■ What the task asks ■
Would you restate the listing word for word, with the images omitted?

***** Given information

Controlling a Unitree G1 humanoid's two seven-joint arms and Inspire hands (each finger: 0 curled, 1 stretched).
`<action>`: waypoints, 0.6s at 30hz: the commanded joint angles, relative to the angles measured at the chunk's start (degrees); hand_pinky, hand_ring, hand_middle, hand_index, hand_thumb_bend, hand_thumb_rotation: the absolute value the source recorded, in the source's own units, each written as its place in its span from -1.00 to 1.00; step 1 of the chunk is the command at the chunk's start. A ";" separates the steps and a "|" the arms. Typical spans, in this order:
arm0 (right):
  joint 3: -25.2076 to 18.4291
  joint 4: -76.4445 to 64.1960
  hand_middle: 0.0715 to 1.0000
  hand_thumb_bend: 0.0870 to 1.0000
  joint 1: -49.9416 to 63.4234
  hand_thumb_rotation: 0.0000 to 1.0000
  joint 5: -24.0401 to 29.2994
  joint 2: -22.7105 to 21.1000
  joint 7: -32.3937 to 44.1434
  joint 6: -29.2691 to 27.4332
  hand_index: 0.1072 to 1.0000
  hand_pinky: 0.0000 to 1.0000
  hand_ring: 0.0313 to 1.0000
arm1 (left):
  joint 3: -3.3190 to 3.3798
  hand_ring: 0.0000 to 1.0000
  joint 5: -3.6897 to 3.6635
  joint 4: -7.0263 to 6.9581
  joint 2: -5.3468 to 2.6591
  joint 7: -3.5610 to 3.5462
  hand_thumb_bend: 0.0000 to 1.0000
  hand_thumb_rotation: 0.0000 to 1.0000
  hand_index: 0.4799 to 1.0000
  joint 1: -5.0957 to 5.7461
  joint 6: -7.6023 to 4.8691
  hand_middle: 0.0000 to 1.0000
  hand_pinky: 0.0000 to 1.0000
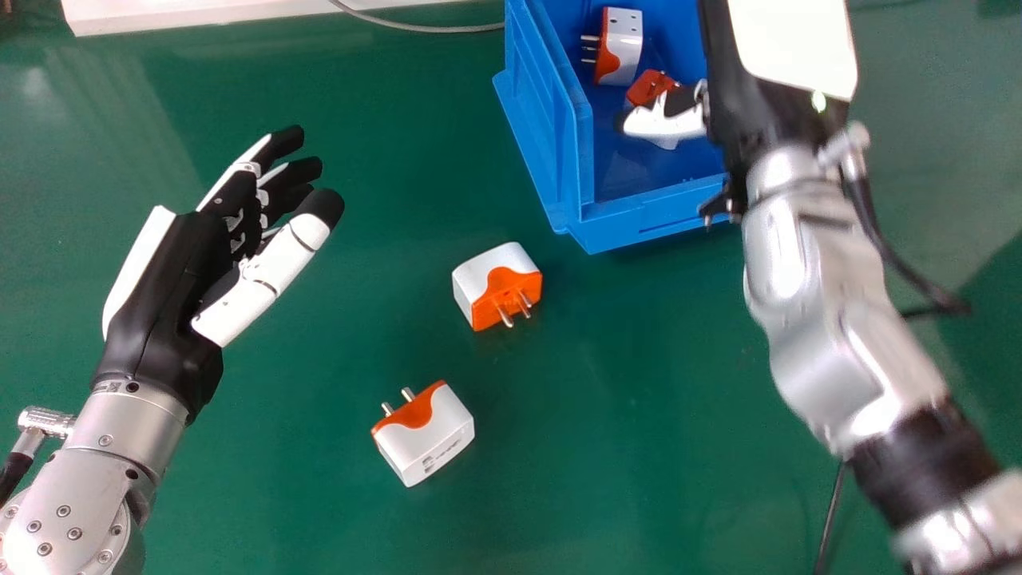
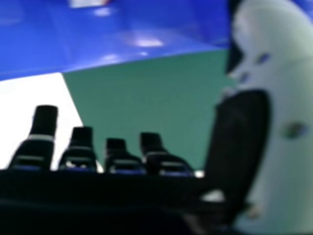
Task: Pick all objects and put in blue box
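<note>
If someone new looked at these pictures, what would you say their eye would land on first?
Probably the bright blue box at the head view's top, with the robot's right hand over its right side. Next would come the white-and-orange adapters on the green table, one near the box, another lower down, and the left hand at the view's left.

I can't read any words or numbers here, just small dark print (image 1: 441, 457) on one boxy white-and-orange plastic plug adapter (image 1: 409, 449).

Fingers (image 2: 45, 120), blue box (image 2: 171, 29), green table (image 2: 146, 98)
</note>
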 commanded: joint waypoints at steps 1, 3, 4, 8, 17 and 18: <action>-0.86 -9.06 0.96 0.06 4.67 -0.94 -3.41 -0.61 -1.03 0.49 0.83 0.59 0.87 | -0.07 0.78 0.65 -1.50 0.54 0.14 0.35 0.30 0.67 -0.54 -0.75 0.78 0.65; -0.73 -12.86 0.96 0.03 8.42 -0.92 -4.95 -0.41 -1.31 0.39 0.80 0.59 0.86 | -0.05 0.77 0.77 -1.08 0.57 0.04 0.35 0.31 0.66 -0.80 -0.98 0.78 0.64; -0.80 -14.62 0.95 0.02 10.17 -0.91 -5.65 -0.32 -1.35 0.24 0.80 0.60 0.86 | -0.04 0.77 0.84 -0.83 0.55 -0.01 0.35 0.31 0.66 -0.92 -1.15 0.78 0.64; -0.97 -21.06 0.94 -0.03 16.97 -0.87 -8.28 0.25 -1.34 -0.22 0.77 0.60 0.86 | -0.03 0.77 0.97 0.20 0.51 -0.14 0.34 0.30 0.66 -1.37 -1.74 0.78 0.64; 0.05 -29.83 0.93 -0.05 31.12 -0.88 -11.10 1.95 -3.12 -3.74 0.76 0.62 0.87 | -0.18 0.77 1.31 3.31 0.25 -0.39 0.33 0.30 0.67 -1.64 -4.39 0.78 0.64; 0.20 -29.87 0.93 -0.05 32.62 -0.88 -10.98 2.12 -3.80 -4.82 0.76 0.62 0.87 | -0.16 0.77 1.23 3.87 0.15 -0.45 0.33 0.30 0.67 -1.58 -5.01 0.78 0.64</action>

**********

■ Exercise answer ■
Controlling a Unitree G1 humanoid's two seven-joint arms and Inspire hands (each finger: 0 curled, 1 stretched).
`<action>`: waypoints, 0.6s at 30hz: the commanded joint angles, relative to the angles measured at the chunk's start (degrees); hand_pinky, hand_ring, hand_middle, hand_index, hand_thumb_bend, hand_thumb_rotation: the absolute value the source recorded, in the source's own units, each written as its place in its span from -1.00 to 1.00; step 1 of the chunk is the command at the chunk's start. A ";" separates the steps and a "|" the arms. Typical spans, in this order:
arm0 (right):
  joint 3: -25.2076 to 18.4291
  joint 4: -76.4445 to 64.1960
  hand_middle: 0.0715 to 1.0000
  hand_thumb_bend: 0.0870 to 1.0000
  joint 1: -49.9416 to 63.4234
  hand_thumb_rotation: 0.0000 to 1.0000
  joint 5: -24.0401 to 29.2994
  joint 2: -22.7105 to 21.1000
  joint 7: -32.3937 to 44.1434
  joint 6: -29.2691 to 27.4332
  hand_index: 0.1072 to 1.0000
  hand_pinky: 0.0000 to 1.0000
  hand_ring: 0.0313 to 1.0000
arm1 (left):
  joint 3: -3.3190 to 3.3798
  hand_ring: 0.0000 to 1.0000
  joint 5: -3.6897 to 3.6635
  joint 4: -7.0263 to 6.9581
  joint 2: -5.3468 to 2.6591
  joint 7: -3.5610 to 3.5462
  hand_thumb_bend: 0.0000 to 1.0000
  hand_thumb_rotation: 0.0000 to 1.0000
  hand_index: 0.4799 to 1.0000
  joint 1: -5.0957 to 5.7461
  joint 6: -7.6023 to 4.8691
  hand_middle: 0.0000 to 1.0000
  hand_pinky: 0.0000 to 1.0000
Task: Pick all objects and put in blue box
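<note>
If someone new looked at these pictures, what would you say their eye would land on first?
Probably the bright blue box at the head view's top, with the robot's right hand over its right side. Next would come the white-and-orange adapters on the green table, one near the box, another lower down, and the left hand at the view's left.

I can't read any words or numbers here, just small dark print (image 1: 441, 457) on one boxy white-and-orange plastic plug adapter (image 1: 409, 449).

Fingers (image 2: 45, 120), blue box (image 2: 171, 29), green table (image 2: 146, 98)
</note>
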 commanded: joint waypoints at steps 1, 3, 4, 8, 17 and 18: <action>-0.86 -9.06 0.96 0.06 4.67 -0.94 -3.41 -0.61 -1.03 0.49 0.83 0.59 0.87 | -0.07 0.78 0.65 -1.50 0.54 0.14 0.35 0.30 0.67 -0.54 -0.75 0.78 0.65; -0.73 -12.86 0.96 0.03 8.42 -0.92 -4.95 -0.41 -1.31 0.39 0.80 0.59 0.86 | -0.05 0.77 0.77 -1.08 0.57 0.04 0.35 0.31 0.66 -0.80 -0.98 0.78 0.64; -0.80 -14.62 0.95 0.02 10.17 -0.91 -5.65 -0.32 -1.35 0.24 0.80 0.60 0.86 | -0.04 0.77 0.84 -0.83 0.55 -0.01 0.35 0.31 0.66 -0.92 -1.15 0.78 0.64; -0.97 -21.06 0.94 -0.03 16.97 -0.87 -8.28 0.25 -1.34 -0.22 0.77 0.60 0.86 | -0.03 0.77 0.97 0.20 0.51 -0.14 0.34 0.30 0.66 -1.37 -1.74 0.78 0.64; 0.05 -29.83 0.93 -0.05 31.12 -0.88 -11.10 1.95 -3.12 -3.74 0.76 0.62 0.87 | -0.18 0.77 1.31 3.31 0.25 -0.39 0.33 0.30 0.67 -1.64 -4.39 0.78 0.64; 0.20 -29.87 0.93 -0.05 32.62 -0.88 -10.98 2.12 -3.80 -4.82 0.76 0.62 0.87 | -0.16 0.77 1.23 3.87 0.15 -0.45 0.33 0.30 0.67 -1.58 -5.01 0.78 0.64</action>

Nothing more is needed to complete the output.